“Let’s Kiss” was written the same week as “Under Your Spell” in November 2008. After a bizarre & beautiful twist of fate, I walked into a remote bar in Montreal where I met the love of my life. The next morning… Ida & I had to leave. We flew to France for a handful of sweaty club shows. On the train out of Paris, I realized my whole world had been permanently turned upside down. The rain was crashing against the windows… & I decided I wanted to make a record that felt like that moment frozen in time”
Another fine moment of gloomy, modern disco from producer Johnny Jewel. “Let’s Kiss is taken from the Italians Do It Better released compilation “After Dark 2”.
Amazing collection of tracks and perfect companion to these dark winter months from Johnny Jewel and Nat Walker and their “Symmetry – Themes For An Imaginary Film” project.
“Three years in the making, Symmetry – the project that began as a conceptual tangent between Glass Candy, Chromatics, Mirage, & Desire’s more abstract sides – finally sees its release this month. Themes For An Imaginary Film is two hours of claustrophobic cinematic bliss compiled for Painters, Writers, Photographers, Designers, Cruisers, Night Walkers, & Dreamers. Adrenaline drips thick like syrup across a horizon where memories become blurred scenes behind the windshield & yesterday’s faces fade as the road strobes to aggressive rhythms. Romantic melodies linger in the rearview mirror as chimera bells saturate the electric fog that’s slowly rolling in.

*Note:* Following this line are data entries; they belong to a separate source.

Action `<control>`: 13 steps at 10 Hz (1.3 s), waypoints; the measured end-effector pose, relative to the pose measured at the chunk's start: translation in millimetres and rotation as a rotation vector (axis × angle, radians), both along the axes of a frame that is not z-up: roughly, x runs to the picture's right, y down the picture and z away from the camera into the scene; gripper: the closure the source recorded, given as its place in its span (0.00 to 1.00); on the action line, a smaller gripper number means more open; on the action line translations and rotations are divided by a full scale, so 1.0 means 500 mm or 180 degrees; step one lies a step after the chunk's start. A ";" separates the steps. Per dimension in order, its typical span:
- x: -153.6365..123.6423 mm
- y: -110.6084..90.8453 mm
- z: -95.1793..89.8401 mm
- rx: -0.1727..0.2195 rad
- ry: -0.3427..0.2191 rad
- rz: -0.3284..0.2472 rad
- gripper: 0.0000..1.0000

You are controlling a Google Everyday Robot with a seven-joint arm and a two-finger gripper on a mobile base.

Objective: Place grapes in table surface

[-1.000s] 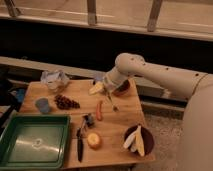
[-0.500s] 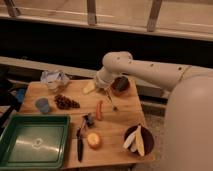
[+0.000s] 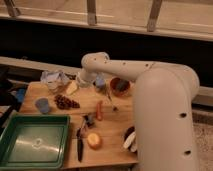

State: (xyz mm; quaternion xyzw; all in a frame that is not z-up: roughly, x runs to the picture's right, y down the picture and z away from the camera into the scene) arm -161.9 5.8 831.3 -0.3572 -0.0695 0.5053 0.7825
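The grapes, a small dark purple-brown bunch, lie on the light tan wooden table surface at its left side, beside a small blue cup. My white arm reaches in from the right across the back of the table. The gripper hangs at the arm's end above the back left of the table, up and to the right of the grapes and apart from them. It sits close to a pale yellow wedge. Nothing shows in the gripper.
A green plastic tray stands at the front left. An orange-red carrot, a dark knife, an orange fruit and a banana lie on the table. A brown bowl and a crumpled clear bag are at the back.
My arm has swung left across the back of the table, bringing the gripper from near the middle toward the yellow wedge and the grapes. The objects on the table have not moved.
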 end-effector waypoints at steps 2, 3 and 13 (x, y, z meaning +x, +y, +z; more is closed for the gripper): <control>-0.070 0.023 0.009 -0.0023 -0.0196 -0.0063 0.20; -0.084 0.030 0.010 -0.0025 -0.0262 -0.0080 0.20; -0.094 0.079 0.104 -0.0160 -0.0426 0.0149 0.20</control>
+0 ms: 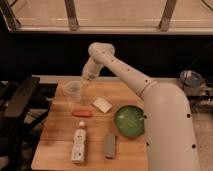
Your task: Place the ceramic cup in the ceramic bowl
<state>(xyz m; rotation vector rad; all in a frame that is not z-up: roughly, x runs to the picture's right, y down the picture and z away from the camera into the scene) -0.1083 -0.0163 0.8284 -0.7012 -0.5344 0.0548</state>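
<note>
Seen from just above, a wooden table (pixel 59 131) stands in a dim room with a dark wall behind it. A large white robot arm (pixel 125 75) rises from the lower right, bends at a rounded joint above the table's far edge, and slopes down and to the left.

At the end of the arm, the gripper (pixel 85 81) sits low over the far left part of the table, just beside the upper right rim of the ceramic cup (pixel 73 92). From here I cannot tell whether the gripper is open, closed, or gripping the cup; the two look close enough to be touching, but that is uncertain.

The ceramic cup is pale and upright, near the table's far left corner. The ceramic bowl (pixel 130 121), green and round, rests on the right side of the table, well apart from the cup, with part of it hidden behind the arm.

Between cup and bowl lies a flat white block (pixel 102 104), tilted at an angle. Just left of it and nearer to me is a small orange-red item (pixel 82 113) lying on its side. Closer still, a white bottle (pixel 79 145) lies flat, with a grey block (pixel 109 145) beside it on the right.

A black chair (pixel 20 100) stands off the table's left edge. A grey-blue bowl (pixel 191 78) sits beyond the table on the far right.
</note>
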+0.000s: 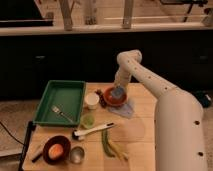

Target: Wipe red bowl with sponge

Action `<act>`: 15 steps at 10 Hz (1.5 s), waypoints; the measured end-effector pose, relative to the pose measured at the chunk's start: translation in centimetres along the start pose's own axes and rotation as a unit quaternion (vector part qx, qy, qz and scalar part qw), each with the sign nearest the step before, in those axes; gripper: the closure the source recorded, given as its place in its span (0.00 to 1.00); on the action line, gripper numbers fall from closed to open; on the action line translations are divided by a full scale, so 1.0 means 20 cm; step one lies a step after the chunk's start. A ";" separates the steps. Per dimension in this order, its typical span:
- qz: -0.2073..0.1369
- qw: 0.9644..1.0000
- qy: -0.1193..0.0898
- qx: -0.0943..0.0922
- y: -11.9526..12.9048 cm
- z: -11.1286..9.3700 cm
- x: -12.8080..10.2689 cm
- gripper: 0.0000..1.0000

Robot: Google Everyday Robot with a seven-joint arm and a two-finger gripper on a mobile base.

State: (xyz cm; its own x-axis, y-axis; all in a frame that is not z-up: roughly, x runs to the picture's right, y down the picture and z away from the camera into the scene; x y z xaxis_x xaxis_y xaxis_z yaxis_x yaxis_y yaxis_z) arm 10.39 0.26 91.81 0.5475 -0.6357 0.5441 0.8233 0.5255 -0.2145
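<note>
Presently, gripper (119,86): centre frame, over your red bowl (111,100); grip state you cannot tell.
sponge (118,92): inside bowl, beneath gripper.
cloth (126,108): just lower right of bowl.

blurred beyond reading at the gripper (119,88), down over the red bowl (109,102). hidden behind it, part of the bowl's far rim. barely made out inside: the sponge (119,93), a pale blue smudge. cut off by bottom and right edges: the arm (177,125). partly covered by the bowl: the cloth (127,109).
</note>
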 end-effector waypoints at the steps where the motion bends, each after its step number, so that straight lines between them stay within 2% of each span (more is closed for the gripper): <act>1: -0.003 1.000 -0.001 0.000 0.01 0.00 0.00 0.99; 3: -0.008 1.000 -0.003 0.001 0.01 -0.01 0.00 0.99; 9: 0.013 0.999 0.032 0.000 -0.04 0.03 0.12 0.99; 13: -0.028 0.999 0.032 -0.004 -0.20 0.09 0.04 0.99; 15: -0.059 0.998 0.028 -0.009 -0.22 0.10 -0.03 0.99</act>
State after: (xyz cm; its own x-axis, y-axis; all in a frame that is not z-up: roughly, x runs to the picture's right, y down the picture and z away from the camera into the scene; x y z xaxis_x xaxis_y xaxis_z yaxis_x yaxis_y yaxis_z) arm 6.05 -0.52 94.12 0.4544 -0.7235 0.5196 0.8846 0.4353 -0.1674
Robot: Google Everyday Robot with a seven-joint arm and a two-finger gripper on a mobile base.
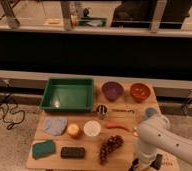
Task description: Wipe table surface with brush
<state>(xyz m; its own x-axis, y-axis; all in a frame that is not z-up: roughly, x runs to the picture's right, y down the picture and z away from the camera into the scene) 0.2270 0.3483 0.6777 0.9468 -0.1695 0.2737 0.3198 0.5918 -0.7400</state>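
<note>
One gripper (147, 163) at near-right edge of table surface (91, 160), brush hidden, axis unclear

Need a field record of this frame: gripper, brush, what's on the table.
gripper: low over the front right of the table surface, right of the grapes
brush: slim dark tip beside the gripper at the front edge; grasp unclear
back row: green tray, purple bowl, orange bowl
front left: green sponge, black block
</note>
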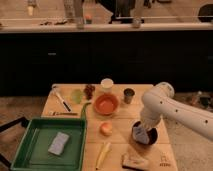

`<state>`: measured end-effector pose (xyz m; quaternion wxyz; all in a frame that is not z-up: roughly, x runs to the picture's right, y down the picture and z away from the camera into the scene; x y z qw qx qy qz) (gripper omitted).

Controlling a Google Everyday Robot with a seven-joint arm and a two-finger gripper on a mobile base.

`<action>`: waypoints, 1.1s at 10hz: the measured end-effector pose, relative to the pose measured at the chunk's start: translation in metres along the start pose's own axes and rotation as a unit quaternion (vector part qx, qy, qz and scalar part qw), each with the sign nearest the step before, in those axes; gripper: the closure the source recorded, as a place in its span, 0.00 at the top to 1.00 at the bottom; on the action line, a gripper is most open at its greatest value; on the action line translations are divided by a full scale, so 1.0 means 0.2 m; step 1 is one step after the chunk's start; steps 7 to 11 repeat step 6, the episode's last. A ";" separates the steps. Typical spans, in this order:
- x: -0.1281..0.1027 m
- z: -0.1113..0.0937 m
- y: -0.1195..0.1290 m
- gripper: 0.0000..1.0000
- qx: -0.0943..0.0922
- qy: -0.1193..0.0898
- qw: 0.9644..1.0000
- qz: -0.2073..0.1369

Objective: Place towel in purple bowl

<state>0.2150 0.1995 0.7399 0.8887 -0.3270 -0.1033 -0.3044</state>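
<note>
- Pale blue-grey cloth, the towel (141,135), hangs down into the purple bowl (151,137) at the near right of the table (120,125); its lower part appears to lie already inside the rim.
- The hand (142,129) sits right above the bowl, at the end of the white arm (170,107) that reaches in from the right. It is hidden by the arm and the cloth, so I cannot tell whether it is clamped on the towel or already apart.
- The step in hand, as I judge it, is the release: the cloth is over the target and only needs letting go.
- To do it well, keep the hand centred over the bowl's middle, low enough that the limp cloth bunches inside and does not drape over the rim.
- Let go fully, then lift straight up; a sideways pull could drag the soft cloth back out or tip the bowl.
- The bowl stands near the table's right edge, so no push toward that edge.
- Things to leave alone: the orange bowl (105,104) and the small dark cup (128,95) farther back, the peach-coloured fruit (105,128) just left of the purple bowl, and the tan object (135,161) just in front of it.
- The thicker blue-grey pad (58,143) in the green tray (25,145) at the near left is no part of this step.
</note>
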 end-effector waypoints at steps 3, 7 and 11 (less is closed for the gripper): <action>0.00 0.00 0.00 0.80 0.000 0.000 1.000 0.000; 0.00 0.00 0.00 0.80 0.000 0.000 1.000 0.000; 0.00 0.00 0.00 0.80 0.000 0.000 1.000 0.000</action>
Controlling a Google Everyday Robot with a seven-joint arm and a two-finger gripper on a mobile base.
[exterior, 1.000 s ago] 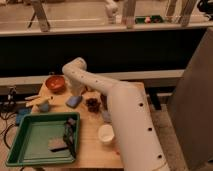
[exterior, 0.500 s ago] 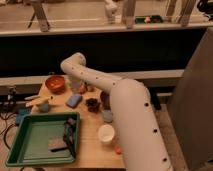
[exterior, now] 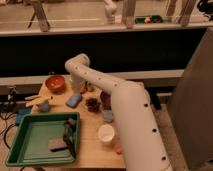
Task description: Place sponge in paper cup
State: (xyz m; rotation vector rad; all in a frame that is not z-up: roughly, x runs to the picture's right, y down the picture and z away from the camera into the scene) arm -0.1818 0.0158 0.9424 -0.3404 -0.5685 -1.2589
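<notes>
The blue sponge [exterior: 74,100] lies on the wooden table [exterior: 90,150], in front of the arm's end. The white paper cup [exterior: 106,134] stands upright near the table's front edge, to the right of the green tray and well apart from the sponge. My white arm reaches from the lower right up to a bend [exterior: 77,65] and turns down. My gripper [exterior: 80,87] hangs low over the table just behind and slightly right of the sponge, mostly hidden by the wrist. Nothing shows in its hold.
A green tray [exterior: 20,150] at the front left holds a dark upright object [exterior: 69,135] and a flat grey piece [exterior: 57,145]. An orange bowl [exterior: 55,82] is at the back left. A brown lump [exterior: 92,104], a dark bowl [exterior: 105,98] and a small grey cup [exterior: 107,116] crowd the middle.
The arm's bend rose and then shifted slightly right, with the wrist staying low behind the sponge. The sponge and cup have not moved.
</notes>
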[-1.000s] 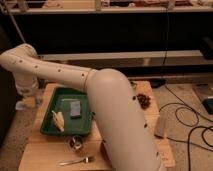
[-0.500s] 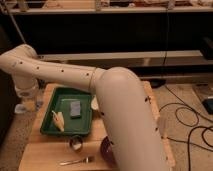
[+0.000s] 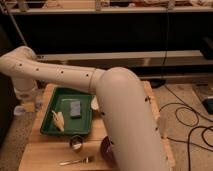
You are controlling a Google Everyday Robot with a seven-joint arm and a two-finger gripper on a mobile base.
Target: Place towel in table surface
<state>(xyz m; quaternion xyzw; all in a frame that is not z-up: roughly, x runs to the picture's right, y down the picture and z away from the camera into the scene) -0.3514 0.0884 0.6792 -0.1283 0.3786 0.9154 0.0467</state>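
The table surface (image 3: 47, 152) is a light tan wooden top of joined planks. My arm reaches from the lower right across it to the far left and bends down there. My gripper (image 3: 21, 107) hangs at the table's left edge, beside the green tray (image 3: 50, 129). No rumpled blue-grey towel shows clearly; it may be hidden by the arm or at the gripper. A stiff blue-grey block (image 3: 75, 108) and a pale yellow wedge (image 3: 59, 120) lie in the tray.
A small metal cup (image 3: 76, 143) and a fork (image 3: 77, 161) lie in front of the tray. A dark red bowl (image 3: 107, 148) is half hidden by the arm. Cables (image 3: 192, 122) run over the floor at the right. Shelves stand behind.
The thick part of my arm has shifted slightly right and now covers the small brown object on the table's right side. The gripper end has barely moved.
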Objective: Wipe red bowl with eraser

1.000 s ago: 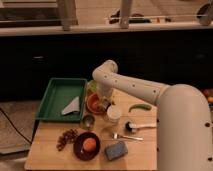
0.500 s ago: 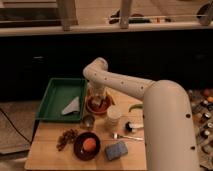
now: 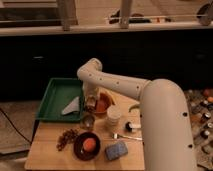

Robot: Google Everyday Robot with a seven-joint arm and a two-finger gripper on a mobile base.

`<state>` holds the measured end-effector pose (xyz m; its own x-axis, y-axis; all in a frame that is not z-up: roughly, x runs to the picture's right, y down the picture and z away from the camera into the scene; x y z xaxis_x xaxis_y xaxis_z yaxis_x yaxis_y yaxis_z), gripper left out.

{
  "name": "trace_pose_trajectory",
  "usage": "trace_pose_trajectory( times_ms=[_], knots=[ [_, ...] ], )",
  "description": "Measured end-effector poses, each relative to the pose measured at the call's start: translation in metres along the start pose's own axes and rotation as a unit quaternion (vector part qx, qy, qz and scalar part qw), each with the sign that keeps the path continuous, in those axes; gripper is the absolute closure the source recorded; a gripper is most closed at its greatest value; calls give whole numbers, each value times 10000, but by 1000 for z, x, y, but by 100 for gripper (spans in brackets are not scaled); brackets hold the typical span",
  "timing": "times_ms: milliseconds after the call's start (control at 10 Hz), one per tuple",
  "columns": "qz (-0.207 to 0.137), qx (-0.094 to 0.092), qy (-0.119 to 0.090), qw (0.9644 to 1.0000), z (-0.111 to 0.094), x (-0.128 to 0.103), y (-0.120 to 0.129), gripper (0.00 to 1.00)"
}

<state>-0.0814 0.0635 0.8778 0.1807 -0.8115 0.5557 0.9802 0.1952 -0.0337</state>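
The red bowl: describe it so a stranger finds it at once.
Start at the green tray on the table. Just right of it, beside the gripper, sits the red bowl. It is bright orange-red, unlike the darker maroon bowl in front.

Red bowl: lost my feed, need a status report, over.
End effector at left rim of red bowl. Bowl upright, beside green tray. White cup crowds its front right.
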Motion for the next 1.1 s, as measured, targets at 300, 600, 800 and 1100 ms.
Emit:
trace_pose_trajectory(
  times_ms=[300,600,800,1100],
  knots=[
    [-58,-2,-177,9998,-1,-24,11,100],
    [202,-58,-225,9995,-6,-31,41,100],
    [447,-132,-216,9987,-9,-29,57,100],
    [751,-299,-128,9966,-12,-13,83,100]
  ],
)
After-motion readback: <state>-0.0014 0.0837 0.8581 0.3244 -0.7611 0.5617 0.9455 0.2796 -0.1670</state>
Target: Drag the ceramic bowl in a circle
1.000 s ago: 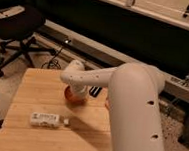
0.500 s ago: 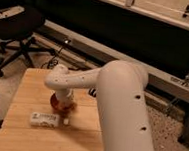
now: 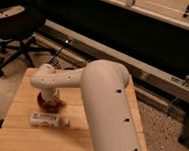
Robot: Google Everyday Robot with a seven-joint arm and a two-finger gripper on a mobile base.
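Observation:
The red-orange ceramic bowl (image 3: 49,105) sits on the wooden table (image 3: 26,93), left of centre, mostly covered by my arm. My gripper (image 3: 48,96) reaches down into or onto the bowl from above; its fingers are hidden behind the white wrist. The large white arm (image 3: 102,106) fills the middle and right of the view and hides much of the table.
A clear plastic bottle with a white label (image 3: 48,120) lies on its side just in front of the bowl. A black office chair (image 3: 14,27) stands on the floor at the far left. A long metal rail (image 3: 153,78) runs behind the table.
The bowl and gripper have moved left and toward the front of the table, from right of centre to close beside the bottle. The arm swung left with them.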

Over the span of thirty seven tracks, Symmetry embraces the elegance of European noir cut with a lean & violent American razor. Directly in your face & breathing down your neck one minute, & escaping beyond the night sky the next. The attention given to color & detail on these recordings is more graphic than musical. More visual than aural. With no flashy virtuosity to clutter the mood, the album’s pulse thrives on the empty pockets of space left in the wake of throbbing bass & the faint flicker of electro candlelight. Minimal, strict, & always in motion, there’s an oppressive overtone throughout the record that winds itself tight as a clock. Johnny Jewel & Nat Walker (Chromatics & Desire) give us propulsive moments that are more rhythm based than Pop, & less reliant on a lyrical presence than their other projects.”